The problem:
Your response should reproduce every line of the entries that contains the word "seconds".

Collection entries
---*---

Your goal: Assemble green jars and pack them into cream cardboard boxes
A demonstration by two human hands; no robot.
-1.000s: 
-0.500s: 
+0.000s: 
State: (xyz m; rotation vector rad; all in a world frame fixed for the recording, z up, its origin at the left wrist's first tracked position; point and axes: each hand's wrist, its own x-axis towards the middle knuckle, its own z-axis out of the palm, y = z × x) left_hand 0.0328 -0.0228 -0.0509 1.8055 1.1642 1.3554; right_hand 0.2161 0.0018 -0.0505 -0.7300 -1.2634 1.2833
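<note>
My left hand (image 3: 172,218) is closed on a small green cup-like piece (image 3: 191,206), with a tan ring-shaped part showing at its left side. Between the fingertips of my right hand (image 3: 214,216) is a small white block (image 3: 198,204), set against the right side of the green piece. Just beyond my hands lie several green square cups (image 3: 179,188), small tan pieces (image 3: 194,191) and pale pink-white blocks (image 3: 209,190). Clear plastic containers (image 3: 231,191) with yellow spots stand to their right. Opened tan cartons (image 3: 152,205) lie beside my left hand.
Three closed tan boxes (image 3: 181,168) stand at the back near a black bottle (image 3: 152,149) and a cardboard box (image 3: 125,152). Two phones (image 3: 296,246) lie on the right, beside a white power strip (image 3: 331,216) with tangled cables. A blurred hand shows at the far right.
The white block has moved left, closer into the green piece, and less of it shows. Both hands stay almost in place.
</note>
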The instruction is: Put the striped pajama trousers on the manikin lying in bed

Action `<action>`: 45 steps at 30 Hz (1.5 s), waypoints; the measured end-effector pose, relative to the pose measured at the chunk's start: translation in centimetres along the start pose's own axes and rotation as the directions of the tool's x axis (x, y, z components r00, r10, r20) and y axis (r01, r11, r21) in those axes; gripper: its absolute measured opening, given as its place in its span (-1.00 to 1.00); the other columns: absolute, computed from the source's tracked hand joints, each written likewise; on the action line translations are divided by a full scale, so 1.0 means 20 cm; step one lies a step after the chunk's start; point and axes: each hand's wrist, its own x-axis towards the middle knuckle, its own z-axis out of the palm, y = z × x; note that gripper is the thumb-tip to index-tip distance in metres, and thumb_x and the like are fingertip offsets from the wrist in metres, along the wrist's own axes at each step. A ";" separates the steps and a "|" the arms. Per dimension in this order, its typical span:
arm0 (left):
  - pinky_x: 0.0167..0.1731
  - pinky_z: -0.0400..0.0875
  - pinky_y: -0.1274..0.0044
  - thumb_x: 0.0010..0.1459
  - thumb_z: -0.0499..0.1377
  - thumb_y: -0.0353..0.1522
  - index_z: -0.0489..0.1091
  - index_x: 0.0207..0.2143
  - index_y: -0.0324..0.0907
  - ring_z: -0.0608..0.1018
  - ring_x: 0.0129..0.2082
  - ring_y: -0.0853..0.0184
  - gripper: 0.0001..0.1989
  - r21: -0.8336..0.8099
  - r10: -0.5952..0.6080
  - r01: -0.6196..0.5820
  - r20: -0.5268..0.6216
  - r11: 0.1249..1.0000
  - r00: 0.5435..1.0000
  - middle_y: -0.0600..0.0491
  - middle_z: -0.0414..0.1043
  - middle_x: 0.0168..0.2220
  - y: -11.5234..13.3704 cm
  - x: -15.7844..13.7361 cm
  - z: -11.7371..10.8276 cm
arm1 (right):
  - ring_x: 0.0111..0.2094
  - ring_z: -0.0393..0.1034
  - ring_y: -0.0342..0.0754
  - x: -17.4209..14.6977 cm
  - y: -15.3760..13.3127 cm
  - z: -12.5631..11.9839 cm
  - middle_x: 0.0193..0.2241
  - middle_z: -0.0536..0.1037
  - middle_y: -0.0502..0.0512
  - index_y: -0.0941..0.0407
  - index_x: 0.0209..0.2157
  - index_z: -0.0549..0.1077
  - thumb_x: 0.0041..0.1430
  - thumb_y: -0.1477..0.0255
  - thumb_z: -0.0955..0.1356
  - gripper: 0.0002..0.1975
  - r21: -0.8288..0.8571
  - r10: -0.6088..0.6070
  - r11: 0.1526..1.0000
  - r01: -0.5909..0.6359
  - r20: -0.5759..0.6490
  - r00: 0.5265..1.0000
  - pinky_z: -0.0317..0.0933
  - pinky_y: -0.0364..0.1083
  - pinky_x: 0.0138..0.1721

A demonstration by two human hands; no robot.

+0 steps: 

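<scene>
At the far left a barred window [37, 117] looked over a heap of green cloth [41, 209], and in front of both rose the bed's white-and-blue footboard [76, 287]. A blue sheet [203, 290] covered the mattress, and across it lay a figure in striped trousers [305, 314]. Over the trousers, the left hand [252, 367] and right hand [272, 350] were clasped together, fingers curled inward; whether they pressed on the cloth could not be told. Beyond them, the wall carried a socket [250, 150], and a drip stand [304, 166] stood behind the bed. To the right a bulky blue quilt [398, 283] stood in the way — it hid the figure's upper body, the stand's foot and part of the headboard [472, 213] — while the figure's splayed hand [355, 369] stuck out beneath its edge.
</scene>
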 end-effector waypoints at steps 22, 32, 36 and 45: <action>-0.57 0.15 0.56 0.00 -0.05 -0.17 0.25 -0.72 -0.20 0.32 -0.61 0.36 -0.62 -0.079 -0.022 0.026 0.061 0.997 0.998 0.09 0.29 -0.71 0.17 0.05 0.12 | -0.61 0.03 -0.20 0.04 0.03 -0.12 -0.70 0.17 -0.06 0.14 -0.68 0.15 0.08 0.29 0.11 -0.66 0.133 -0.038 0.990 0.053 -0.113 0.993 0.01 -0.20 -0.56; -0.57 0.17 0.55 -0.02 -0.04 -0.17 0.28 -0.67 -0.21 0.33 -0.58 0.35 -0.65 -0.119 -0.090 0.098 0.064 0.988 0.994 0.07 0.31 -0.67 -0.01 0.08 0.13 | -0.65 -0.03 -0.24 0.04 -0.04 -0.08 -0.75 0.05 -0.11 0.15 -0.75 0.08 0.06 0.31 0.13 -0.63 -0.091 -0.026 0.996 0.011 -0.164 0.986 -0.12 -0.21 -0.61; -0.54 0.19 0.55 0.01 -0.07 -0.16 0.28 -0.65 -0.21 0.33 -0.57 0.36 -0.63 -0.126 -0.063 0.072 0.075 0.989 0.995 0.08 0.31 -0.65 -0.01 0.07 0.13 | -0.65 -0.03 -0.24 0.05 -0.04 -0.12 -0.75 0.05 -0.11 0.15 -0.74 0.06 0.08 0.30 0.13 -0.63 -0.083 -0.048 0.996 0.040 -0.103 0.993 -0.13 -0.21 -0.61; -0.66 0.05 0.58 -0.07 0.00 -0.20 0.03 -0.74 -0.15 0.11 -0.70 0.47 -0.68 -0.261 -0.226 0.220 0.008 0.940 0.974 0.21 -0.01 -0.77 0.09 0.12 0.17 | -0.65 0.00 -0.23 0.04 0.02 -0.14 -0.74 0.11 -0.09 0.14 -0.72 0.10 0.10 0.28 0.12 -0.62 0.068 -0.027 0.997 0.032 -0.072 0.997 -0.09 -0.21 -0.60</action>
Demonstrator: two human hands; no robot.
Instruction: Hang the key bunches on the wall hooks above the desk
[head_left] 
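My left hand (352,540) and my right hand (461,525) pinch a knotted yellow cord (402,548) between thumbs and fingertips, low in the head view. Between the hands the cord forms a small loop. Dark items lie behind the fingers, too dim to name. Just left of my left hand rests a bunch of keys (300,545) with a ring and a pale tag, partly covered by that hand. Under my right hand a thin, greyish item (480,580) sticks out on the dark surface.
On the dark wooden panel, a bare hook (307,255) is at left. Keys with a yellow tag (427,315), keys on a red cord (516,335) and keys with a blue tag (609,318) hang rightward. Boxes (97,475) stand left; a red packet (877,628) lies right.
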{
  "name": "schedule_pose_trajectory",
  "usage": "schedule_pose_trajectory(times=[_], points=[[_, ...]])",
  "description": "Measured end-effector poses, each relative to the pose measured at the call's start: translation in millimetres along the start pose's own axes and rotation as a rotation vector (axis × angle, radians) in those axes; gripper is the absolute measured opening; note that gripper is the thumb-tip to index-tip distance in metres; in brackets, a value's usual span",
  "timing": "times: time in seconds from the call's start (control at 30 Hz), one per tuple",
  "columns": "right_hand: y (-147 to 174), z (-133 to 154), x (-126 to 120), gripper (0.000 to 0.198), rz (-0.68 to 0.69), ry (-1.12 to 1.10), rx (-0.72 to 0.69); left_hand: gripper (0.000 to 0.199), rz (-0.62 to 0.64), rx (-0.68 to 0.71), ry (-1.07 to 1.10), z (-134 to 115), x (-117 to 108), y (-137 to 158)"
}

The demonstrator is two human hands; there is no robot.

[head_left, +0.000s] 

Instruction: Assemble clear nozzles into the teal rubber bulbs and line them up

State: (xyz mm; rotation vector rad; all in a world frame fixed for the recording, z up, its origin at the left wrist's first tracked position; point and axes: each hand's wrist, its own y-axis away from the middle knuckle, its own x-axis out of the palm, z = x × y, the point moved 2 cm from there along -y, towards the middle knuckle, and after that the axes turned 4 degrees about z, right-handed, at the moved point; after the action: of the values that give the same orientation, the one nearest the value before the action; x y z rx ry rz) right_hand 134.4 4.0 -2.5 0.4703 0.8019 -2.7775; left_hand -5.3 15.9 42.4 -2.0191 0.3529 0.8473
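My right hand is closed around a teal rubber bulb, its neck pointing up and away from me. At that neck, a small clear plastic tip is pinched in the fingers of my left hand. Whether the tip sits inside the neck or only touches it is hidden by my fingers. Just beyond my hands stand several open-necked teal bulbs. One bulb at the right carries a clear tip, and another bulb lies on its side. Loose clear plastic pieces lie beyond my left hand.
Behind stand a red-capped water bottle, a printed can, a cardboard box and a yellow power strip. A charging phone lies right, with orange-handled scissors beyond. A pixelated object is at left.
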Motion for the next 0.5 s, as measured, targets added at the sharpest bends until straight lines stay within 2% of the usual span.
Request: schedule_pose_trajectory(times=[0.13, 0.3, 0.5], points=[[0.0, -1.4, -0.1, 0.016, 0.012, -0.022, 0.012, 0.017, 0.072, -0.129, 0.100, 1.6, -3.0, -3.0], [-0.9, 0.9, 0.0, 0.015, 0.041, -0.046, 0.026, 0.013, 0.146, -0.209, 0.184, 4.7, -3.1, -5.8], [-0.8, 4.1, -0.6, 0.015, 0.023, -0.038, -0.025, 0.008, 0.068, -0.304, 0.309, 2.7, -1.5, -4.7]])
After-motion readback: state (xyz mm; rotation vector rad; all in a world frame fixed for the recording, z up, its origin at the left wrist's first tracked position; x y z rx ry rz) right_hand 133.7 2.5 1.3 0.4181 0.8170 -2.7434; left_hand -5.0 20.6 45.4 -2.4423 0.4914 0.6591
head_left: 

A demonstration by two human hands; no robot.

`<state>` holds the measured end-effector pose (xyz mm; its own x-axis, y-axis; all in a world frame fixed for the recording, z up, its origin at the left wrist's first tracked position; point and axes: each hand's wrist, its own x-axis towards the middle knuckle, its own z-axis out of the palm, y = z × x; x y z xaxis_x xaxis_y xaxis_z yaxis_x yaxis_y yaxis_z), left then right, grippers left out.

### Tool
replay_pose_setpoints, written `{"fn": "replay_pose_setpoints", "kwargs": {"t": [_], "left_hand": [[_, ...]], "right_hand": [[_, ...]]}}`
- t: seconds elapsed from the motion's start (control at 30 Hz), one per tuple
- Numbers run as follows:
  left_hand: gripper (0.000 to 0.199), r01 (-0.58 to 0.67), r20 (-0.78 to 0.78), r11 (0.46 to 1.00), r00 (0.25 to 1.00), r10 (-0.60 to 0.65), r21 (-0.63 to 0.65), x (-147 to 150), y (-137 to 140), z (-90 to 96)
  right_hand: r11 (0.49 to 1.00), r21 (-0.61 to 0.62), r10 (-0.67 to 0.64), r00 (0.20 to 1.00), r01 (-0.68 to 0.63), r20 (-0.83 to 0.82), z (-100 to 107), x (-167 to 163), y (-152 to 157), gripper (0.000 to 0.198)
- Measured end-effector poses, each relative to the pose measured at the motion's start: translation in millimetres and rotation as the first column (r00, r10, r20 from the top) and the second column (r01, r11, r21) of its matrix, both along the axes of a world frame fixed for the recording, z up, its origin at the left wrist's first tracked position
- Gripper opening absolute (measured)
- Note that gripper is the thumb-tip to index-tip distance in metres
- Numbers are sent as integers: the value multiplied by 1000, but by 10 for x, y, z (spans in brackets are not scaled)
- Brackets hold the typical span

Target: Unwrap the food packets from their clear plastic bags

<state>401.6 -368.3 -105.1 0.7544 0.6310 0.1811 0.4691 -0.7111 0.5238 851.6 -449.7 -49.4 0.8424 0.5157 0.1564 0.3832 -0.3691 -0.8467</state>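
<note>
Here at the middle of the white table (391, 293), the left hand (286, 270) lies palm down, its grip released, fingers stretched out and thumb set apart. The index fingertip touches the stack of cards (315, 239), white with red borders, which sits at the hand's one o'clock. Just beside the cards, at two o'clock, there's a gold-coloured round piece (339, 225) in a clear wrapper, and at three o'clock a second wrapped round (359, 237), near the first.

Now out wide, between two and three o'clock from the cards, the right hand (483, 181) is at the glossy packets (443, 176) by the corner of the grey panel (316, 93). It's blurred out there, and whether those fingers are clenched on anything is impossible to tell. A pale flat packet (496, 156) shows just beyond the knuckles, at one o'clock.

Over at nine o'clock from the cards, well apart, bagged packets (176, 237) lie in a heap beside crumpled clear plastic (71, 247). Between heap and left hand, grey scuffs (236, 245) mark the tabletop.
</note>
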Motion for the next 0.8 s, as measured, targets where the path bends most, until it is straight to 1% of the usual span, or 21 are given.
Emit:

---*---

Response:
  "timing": "times: time in seconds from the call's start (control at 30 Hz), one per tuple",
- t: seconds elapsed from the motion's start (control at 30 Hz), one per tuple

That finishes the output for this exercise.